Precisava daquilo. Experimentou num dia à toa, despreocupado e indiferente, por sugestão de amigos. Os mais interessantes faziam uso, alguns há tempos e estavam todos lá:lindos e felizes.
Pouco, muito pouco no início. Começou com o que havia em casa mesmo, depois o frisson da compra se tornou um plus delicioso, o início do barato. Daí, a necessidade de mais, vez por outra aquela espécie de êxtase. Uma vez mesmo no metrô. Parecia-lhe então que via para além das pessoas, por sobre as caras cansadas e as vidas óbvias, espaços infinitos, alturas impensáveis.
Se a vida era pouca, o dia ruim, o trabalho indigesto ou o amor só uma promessa vaga, fazia uso.
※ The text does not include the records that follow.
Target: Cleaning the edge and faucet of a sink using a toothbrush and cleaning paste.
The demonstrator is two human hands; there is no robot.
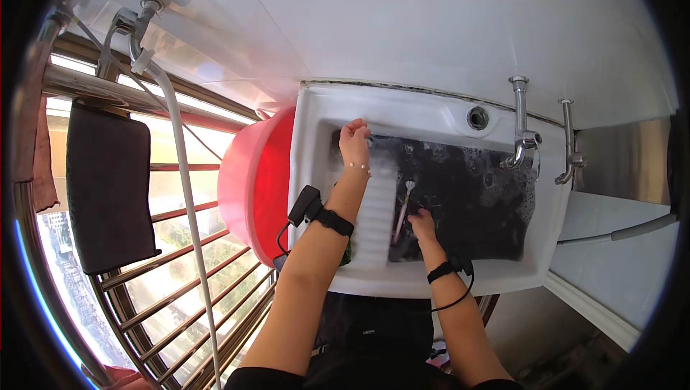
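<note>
L hand (353, 138) reaches to the far end of the white sink (316, 113), fingers curled over and gripping the top edge of dark wet cloth (467, 196) where it lies over the ribbed washboard (377, 217) built into the sink's L side. R hand (422, 223) is nearer the body, down in the dark sudsy water, fingers pressed into the cloth; can't tell exactly how they're closed since they're partly under the fabric. A slim pink-handled brush (402, 210) lies just L of the R hand, betw. it & the washboard, touching the cloth. Cloth fills most of the basin, spreading to the R of both hands, foam on its surface. Both wrists wear black bands w/ cables; L wrist also has a thin bead bracelet.

Red plastic tub (255, 182) sits just L of the L forearm, against the sink's outer wall. Two chrome taps (521, 128) stand on the far R, well apart from the R hand. Further L: white hose (188, 196) hanging down, dark towel (108, 189) over a window rail
</note>
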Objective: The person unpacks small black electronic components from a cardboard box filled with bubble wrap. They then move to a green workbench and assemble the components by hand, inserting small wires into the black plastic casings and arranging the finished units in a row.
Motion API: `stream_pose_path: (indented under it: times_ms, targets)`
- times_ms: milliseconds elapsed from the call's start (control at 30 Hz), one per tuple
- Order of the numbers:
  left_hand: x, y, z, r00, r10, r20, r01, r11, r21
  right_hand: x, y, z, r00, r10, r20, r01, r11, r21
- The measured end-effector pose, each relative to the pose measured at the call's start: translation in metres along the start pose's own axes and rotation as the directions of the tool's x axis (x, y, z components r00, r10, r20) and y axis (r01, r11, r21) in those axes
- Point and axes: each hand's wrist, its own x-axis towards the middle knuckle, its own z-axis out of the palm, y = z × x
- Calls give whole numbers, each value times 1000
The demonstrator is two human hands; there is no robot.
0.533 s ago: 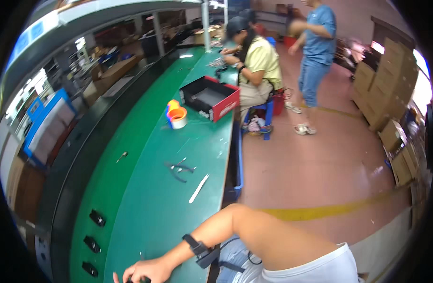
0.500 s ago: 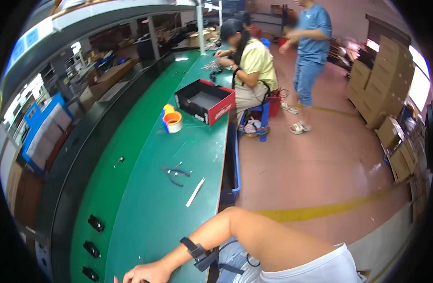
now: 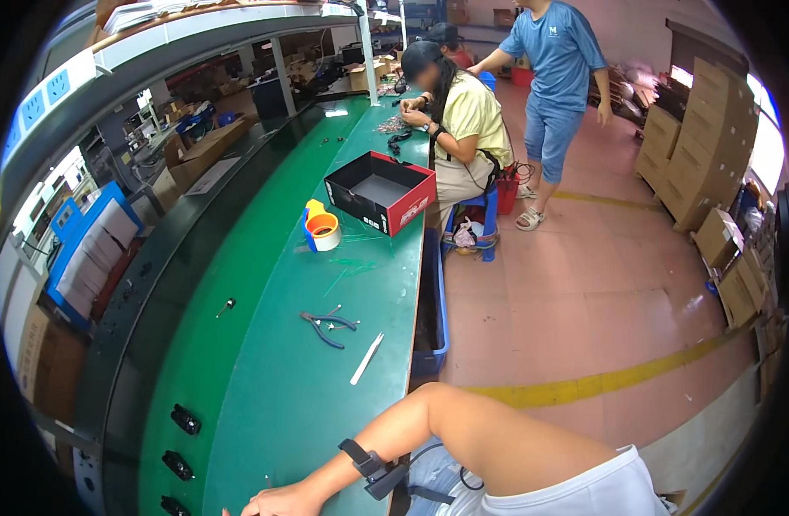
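Note:
My right hand [image 3: 283, 502] is low over the near end of the green workbench [image 3: 291, 413], its arm bent at the elbow and a black strap with a small device on the wrist. The lower edge of the picture cuts off its fingers, so their grip and anything in them are hidden. Left of this hand, small black parts [image 3: 178, 465] stand in a row on the brighter green strip. Farther up lie white tweezers [image 3: 367, 359] and dark-handled pliers [image 3: 329, 329], with small bits beside them. My left hand is out of view.
An orange-and-white tape dispenser [image 3: 324, 236] and an open black-and-red box [image 3: 382, 193] stand farther along the bench. A seated co-worker [image 3: 463, 120] handles small parts there; another person [image 3: 556, 95] stands behind. A blue bin [image 3: 431, 361] is beside the bench; cartons [image 3: 700, 146] are stacked right.
The view has shifted slightly, moving bench items in the picture. The standing person has shifted left and now reaches an arm toward the seated people. My right arm keeps nearly the same pose.

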Motion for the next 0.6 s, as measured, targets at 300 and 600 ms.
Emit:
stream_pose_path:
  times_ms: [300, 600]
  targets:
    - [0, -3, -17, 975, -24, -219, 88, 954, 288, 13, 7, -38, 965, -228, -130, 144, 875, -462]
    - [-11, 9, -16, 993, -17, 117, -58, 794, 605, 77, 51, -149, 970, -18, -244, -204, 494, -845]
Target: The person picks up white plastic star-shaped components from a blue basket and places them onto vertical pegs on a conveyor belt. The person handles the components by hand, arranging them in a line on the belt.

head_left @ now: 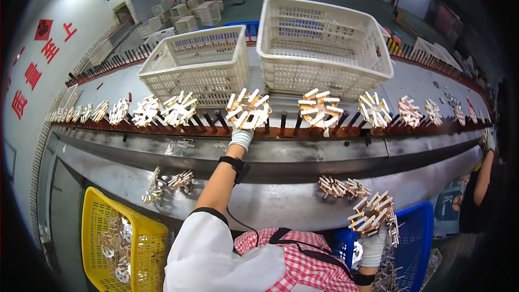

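My left hand [241, 136], in a white glove, reaches up to the rust-coloured rack of dark pegs [281, 130] and grips a spiky cluster of pale metal pieces [247, 109] sitting on a peg. My right hand [374, 243], also gloved, holds a second spiky cluster [372, 213] low at the right, above the blue basket [419, 227]. Several more clusters hang along the rack to both sides, such as one cluster [320, 108] right of my left hand and another cluster [178, 109] to its left.
Two white mesh crates [200, 65] [324, 43] stand behind the rack. A yellow basket [108, 238] with metal parts sits at lower left. Lower clusters [343, 188] [181, 180] hang on the steel panel. Another person's gloved hand [488, 140] reaches the rack at far right.
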`<state>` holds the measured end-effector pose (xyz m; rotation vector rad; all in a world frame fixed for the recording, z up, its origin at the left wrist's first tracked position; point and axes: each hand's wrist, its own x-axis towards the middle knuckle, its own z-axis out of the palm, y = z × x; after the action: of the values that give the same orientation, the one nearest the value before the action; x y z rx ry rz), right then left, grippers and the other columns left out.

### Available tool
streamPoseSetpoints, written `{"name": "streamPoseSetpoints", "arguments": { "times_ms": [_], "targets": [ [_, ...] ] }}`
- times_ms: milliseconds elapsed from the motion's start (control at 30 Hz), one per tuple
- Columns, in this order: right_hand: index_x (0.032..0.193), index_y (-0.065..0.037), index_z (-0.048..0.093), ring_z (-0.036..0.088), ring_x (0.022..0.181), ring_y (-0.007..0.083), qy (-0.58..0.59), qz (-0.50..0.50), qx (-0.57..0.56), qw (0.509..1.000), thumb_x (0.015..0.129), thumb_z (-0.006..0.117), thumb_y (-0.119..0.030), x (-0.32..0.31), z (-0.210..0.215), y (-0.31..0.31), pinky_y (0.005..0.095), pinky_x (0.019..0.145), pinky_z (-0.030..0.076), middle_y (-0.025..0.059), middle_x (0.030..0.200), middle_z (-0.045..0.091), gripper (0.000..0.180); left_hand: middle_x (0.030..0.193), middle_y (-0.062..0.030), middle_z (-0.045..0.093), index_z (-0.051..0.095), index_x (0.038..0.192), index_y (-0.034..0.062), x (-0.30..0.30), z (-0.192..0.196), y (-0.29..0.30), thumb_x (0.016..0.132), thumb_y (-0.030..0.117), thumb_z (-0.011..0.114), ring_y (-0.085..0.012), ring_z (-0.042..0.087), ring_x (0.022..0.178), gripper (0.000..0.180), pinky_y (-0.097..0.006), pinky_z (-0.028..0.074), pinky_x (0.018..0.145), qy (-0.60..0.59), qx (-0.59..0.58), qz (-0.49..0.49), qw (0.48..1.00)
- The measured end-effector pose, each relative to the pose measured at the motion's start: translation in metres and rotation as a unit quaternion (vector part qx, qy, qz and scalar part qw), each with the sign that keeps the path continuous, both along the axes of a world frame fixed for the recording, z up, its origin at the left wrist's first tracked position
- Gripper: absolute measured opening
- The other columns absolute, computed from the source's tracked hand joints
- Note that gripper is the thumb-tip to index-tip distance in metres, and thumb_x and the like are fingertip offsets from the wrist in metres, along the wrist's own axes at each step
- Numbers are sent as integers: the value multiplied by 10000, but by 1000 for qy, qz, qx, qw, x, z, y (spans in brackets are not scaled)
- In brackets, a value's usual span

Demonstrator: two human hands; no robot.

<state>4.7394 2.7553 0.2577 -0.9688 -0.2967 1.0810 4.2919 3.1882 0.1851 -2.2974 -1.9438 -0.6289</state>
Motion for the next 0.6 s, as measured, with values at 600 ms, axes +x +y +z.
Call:
{"name": "streamPoseSetpoints", "arguments": {
  "times_ms": [600],
  "targets": [
    [1315, -84, 475, 546, 1135, 247, -36, 55, -17, 998, 750, 738, -434, -73, 17, 56, 438, 884, 517, 75, 1262, 547, 715, 991, -142, 685, 683, 1044, 171, -296, 108, -50, 828, 290, 657, -335, 640, 947, 248, -438, 490, 849, -59, 29, 306, 950]
  ]
}}
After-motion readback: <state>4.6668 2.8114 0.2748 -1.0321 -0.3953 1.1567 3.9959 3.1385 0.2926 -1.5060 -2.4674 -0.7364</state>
Às vezes durante horas e tudo soava tão igual a princípio, porém melhor de uma forma difícil de explicar; como ali naquela tarde de feriado: cidade vazia, amigos em viagem e, no entanto, a mente cheia, fervilhante: graças ao uso, graças a ele: o livro.
4 comentários:
PHODA!!!
livro é uma droga perigosa...não é a toa que queimam e proíbem...mais que coca, maconha e afins...
essas deixam o trase..o livro a transa, pimenta na mente, insitga e atiça, pensar, eis o perigo!!!
hahaha, adorei o comentario do @melo, mas é isso mesmo. eu quando abro um, quero mergulhar em suas páginas e não voltar.
a-do-rei.
Sou viciada... a qualquer hora e lugar..faça sol ou faça chuva... leio porque preciso. É meu combustível, é o que me faz viver.